Bernard Eastlund, president of Eastlund Scientific Enterprises in San Diego, Calif., proposes using microwaves to heat the cool, rainy downdrafts that form a tornado. According to modeling by Eastlund on supercomputers at the University of Oklahoma's Center for Analysis and Prediction of Storms, about 100 million watts of energy added to the descending air column could disrupt a downdraft that otherwise might spawn a tornado.

Federal Emergency Management Agency (FEMA) physicist Paul Bryant, an expert on tornadoes, thinks Eastlund's idea is practical. "He's got a good concept and has demonstrated in computer models that you can arrest a tornado," Bryant says.
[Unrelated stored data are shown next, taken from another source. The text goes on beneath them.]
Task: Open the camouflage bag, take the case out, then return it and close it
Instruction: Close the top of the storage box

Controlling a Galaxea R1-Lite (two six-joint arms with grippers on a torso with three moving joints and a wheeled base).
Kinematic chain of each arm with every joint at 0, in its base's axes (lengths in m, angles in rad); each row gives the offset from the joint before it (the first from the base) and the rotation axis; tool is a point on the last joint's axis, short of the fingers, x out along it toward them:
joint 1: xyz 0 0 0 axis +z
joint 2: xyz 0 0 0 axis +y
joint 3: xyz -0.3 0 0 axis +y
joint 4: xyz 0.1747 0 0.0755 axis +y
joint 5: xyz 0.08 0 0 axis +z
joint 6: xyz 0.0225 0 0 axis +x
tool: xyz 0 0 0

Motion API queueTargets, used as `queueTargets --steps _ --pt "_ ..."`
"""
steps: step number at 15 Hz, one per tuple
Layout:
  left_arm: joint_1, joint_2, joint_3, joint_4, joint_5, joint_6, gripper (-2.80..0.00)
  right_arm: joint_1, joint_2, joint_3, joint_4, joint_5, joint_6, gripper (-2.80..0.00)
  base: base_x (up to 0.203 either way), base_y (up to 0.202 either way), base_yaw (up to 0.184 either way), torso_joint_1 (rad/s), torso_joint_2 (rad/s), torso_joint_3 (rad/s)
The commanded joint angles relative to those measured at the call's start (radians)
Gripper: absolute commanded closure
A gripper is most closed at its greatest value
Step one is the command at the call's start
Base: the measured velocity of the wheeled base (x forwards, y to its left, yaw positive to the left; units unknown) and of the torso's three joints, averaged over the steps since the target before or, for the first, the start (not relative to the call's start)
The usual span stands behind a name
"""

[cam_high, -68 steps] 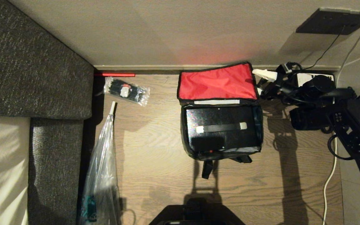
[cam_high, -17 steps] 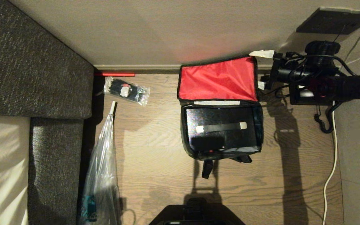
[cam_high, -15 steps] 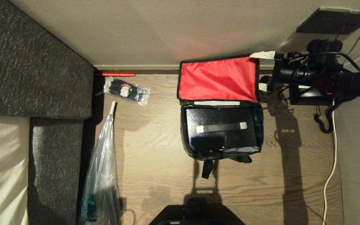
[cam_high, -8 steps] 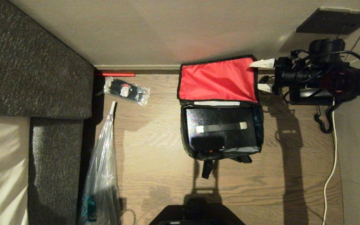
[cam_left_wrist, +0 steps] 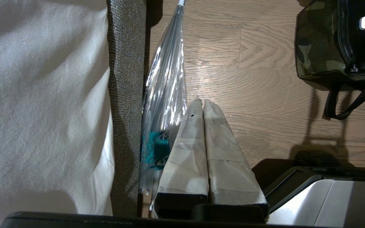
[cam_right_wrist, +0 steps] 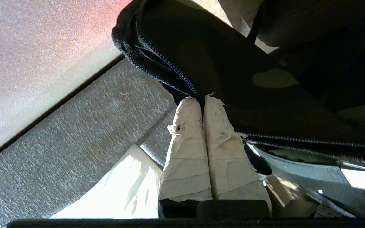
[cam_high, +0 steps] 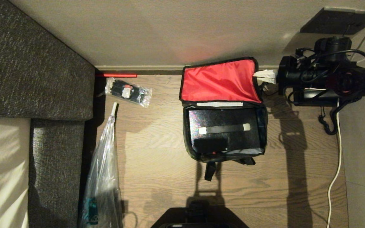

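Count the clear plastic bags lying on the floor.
2. A small clear packet lies near the wall, left of the camouflage bag; a long clear plastic bag lies along the sofa. Others may be hidden.

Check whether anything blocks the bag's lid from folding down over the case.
Nothing visible does. The camouflage bag stands open, its red inner lid upright against the wall, the case lying flat inside below the rim. The right gripper is shut at the lid's right edge; whether it pinches the edge is unclear.
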Motion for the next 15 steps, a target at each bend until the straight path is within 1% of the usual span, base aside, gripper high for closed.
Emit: queueTargets --steps 1,4,5,6,8,10,15 --pt "0.0 -0.002 0.001 0.0 0.0 0.0 0.0 0.0 -0.014 0.014 -0.002 0.005 0.006 0.0 0.0 0.0 0.0 0.0 0.0 0.0" --pt "0.0 -0.002 0.001 0.0 0.0 0.0 0.0 0.0 -0.036 0.024 0.008 0.008 0.003 0.0 0.0 0.0 0.0 0.0 0.0 0.0" --pt "0.0 -0.002 0.002 0.0 0.0 0.0 0.0 -0.001 -0.055 0.05 0.013 0.01 -0.01 0.0 0.0 0.0 0.0 0.0 0.0 0.0" --pt "0.0 -0.002 0.001 0.0 0.0 0.0 0.0 -0.001 -0.082 0.092 0.019 0.023 -0.043 0.0 0.0 0.0 0.0 0.0 0.0 0.0" --pt "0.0 -0.002 0.0 0.0 0.001 0.0 0.0 -0.001 -0.146 0.155 0.057 0.054 -0.134 0.0 0.0 0.0 0.0 0.0 0.0 0.0" --pt "0.0 -0.002 0.001 0.0 0.0 0.0 0.0 -0.002 -0.209 0.226 0.126 0.062 -0.218 0.0 0.0 0.0 0.0 0.0 0.0 0.0" --pt "0.0 -0.002 0.0 0.0 0.0 0.0 0.0 -0.002 -0.353 0.453 0.215 0.063 -0.438 0.0 0.0 0.0 0.0 0.0 0.0 0.0"
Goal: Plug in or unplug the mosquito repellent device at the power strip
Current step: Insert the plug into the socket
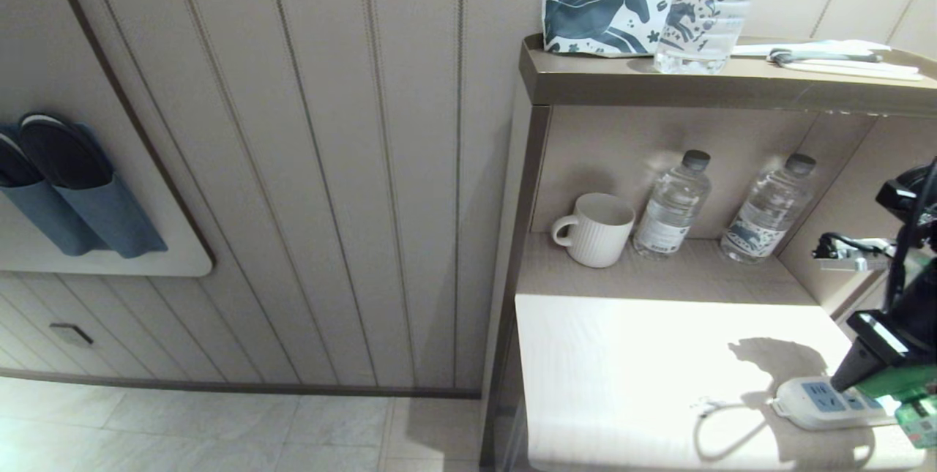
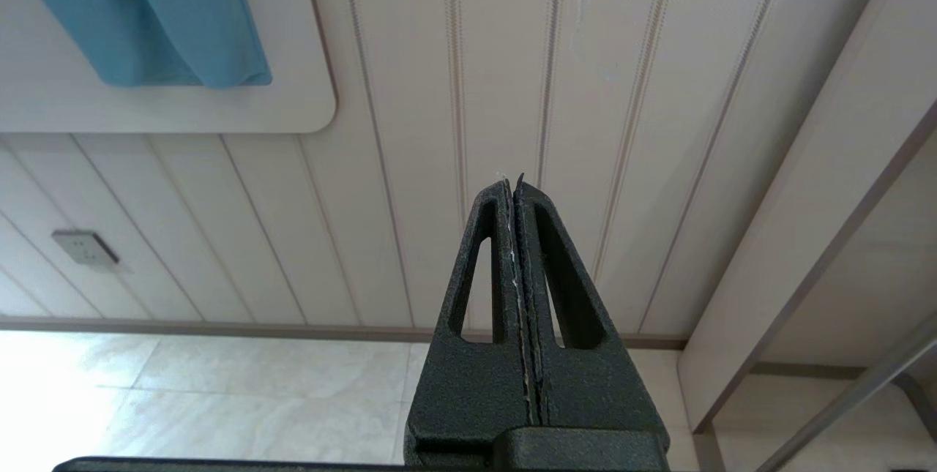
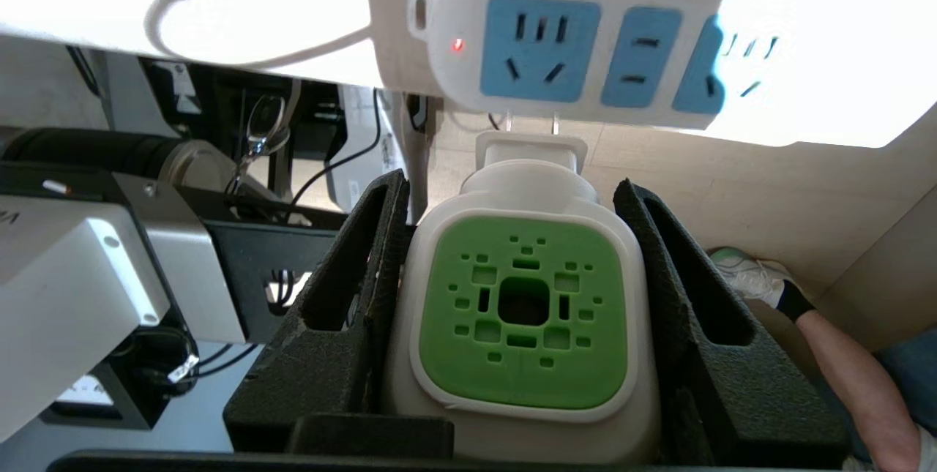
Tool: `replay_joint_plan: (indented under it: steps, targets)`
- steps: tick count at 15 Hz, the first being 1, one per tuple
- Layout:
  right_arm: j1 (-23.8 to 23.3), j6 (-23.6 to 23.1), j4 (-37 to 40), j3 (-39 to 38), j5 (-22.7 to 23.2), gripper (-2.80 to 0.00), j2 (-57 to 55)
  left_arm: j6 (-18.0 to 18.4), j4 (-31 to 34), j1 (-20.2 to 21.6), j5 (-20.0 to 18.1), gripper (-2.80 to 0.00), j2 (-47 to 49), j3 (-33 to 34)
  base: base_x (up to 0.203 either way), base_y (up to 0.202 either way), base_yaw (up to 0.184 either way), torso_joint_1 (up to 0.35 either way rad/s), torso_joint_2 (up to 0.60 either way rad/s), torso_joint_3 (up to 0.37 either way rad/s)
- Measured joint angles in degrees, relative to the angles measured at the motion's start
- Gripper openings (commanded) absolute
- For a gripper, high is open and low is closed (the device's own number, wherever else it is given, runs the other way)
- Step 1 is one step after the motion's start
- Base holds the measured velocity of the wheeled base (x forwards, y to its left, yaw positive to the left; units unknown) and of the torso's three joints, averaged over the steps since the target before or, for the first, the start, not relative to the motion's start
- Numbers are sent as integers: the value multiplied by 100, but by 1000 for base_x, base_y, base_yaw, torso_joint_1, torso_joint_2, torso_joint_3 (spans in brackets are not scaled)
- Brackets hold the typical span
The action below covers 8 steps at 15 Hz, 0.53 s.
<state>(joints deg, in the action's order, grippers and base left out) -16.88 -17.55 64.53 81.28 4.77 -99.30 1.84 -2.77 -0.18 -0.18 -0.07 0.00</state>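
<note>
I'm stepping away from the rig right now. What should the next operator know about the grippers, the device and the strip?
Right gripper: jaws clamped on the mosquito repellent device, green cap facing the wrist camera.
Left gripper: shut, empty, parked facing the wall panelling.
Power strip: lying on the white countertop near its front right corner, red light on, visible sockets free.
Done: device gripped, prongs clear of the strip.
Left: if plugging in, line up the prongs and seat them.

Counter [image 1: 622,355]: power strip [image 1: 820,400] near right edge, cord [image 1: 721,421] looped beside it; mug [image 1: 594,229], two water bottles [image 1: 673,205] well behind.
</note>
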Motion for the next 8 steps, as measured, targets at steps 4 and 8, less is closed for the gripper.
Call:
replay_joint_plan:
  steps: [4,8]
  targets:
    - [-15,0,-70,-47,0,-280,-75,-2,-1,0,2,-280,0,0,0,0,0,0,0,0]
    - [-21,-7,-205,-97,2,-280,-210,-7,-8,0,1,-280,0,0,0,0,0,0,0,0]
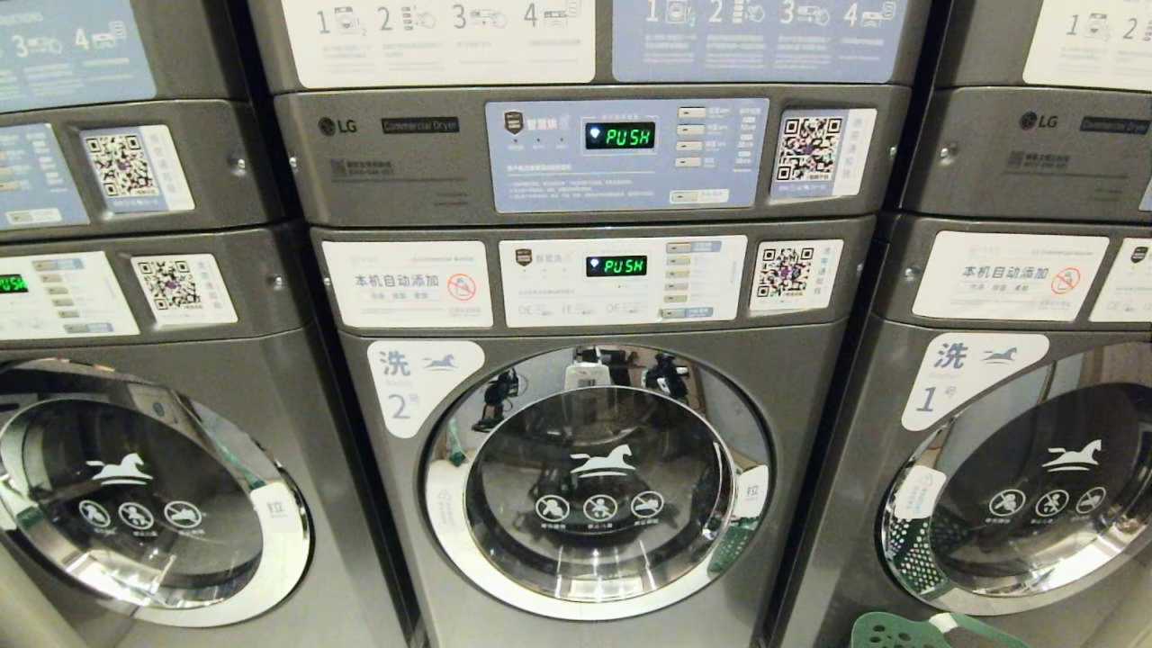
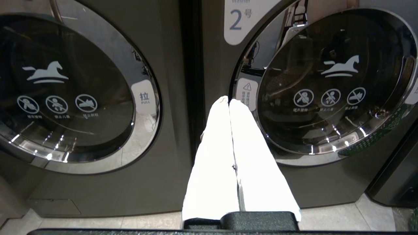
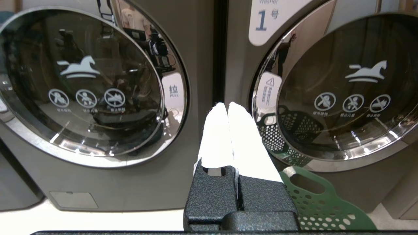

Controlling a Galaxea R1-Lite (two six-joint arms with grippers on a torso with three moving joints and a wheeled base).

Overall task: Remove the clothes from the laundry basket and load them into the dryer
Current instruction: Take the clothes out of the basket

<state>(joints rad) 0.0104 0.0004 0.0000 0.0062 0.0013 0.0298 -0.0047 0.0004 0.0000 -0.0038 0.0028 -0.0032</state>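
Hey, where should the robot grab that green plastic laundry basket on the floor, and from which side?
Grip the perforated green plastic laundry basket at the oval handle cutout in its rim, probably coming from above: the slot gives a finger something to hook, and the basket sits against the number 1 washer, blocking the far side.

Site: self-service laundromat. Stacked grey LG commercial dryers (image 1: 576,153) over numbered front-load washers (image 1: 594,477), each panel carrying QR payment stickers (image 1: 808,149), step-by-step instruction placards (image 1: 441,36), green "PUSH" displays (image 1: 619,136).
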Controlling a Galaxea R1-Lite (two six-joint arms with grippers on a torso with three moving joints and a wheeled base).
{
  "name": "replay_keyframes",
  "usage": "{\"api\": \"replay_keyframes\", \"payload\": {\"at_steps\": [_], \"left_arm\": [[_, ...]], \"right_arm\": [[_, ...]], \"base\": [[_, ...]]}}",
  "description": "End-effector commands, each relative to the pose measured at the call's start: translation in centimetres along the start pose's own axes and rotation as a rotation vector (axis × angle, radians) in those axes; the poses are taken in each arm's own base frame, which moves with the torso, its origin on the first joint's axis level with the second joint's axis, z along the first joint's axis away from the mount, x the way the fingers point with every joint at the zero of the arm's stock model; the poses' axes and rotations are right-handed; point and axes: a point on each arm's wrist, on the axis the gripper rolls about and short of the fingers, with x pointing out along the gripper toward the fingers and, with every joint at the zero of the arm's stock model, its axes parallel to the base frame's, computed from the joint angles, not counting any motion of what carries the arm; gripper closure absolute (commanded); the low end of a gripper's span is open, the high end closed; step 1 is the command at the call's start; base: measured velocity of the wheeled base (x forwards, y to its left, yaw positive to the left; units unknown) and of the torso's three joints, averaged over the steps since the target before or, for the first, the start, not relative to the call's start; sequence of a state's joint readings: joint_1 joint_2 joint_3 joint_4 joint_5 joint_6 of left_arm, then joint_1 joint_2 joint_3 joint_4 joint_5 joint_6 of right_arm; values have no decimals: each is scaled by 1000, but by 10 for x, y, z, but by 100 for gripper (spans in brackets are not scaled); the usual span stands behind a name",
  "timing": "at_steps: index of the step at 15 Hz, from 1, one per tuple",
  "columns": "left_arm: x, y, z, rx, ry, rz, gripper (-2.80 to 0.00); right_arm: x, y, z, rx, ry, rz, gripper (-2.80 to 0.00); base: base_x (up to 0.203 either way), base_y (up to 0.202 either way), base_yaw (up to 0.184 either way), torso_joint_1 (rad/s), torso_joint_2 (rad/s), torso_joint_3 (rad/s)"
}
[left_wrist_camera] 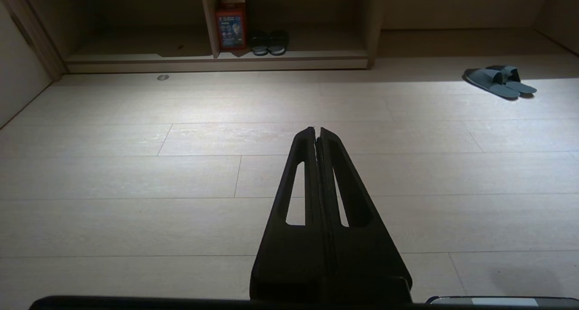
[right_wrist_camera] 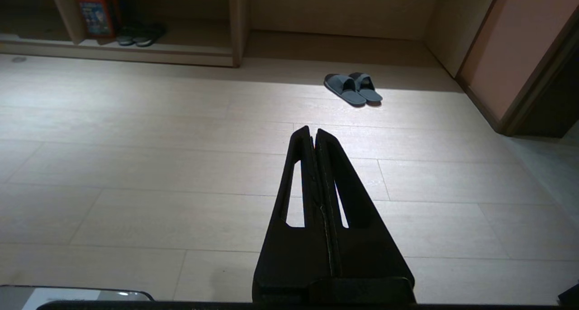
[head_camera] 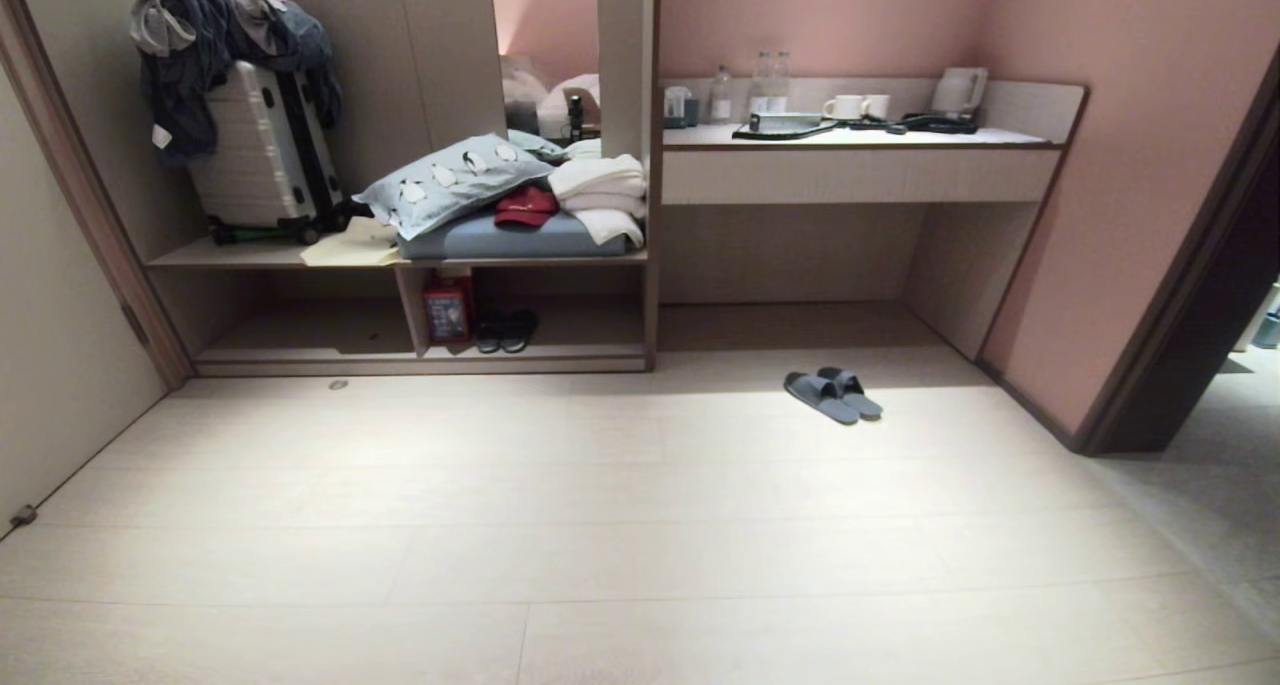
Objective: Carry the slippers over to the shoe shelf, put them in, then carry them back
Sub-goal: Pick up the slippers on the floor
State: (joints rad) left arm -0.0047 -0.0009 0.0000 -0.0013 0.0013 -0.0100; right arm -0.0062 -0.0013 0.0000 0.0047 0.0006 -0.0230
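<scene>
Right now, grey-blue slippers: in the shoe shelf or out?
Out. The grey-blue slippers lie side by side on the floor before the desk recess, right of the shoe shelf, which holds only a black pair.

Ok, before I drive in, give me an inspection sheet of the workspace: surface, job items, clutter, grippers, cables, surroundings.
Surface: pale plank floor, lit patch in the middle.
Job's things: grey-blue slippers side by side on the floor before the desk recess; shoe shelf to their left, right bay partly free.
Clutter: black slippers and a red box in the shelf; suitcase, pillow, red cap, folded towels on the ledge above.
Grippers: left gripper and right gripper both shut, holding nothing, above the floor, short of the slippers.
Cables: nothing seen on the floor.
Surroundings: desk with kettle, cups, bottles; doorway at right.
</scene>
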Motion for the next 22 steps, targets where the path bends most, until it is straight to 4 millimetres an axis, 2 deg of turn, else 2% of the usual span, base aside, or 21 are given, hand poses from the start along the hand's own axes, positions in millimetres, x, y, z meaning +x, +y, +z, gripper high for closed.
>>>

Bryant, who is FEMA's adviser to NASA on its efforts to mitigate natural disasters, says the International Space Station would be an ideal vehicle for an initial test that would involve diffusing developing waterspouts over remote sections of ocean.

Not everyone thinks that's a great idea. Dan McCarthy, a tornado expert at the National Oceanic and Atmospheric Administration's Storm Prediction Center in Norman, Okla., cautions that diffusing tornadoes might open a meteorological Pandora's box. "I'd be real careful in trying," McCarthy says. "You may set off another area of thunderstorms elsewhere."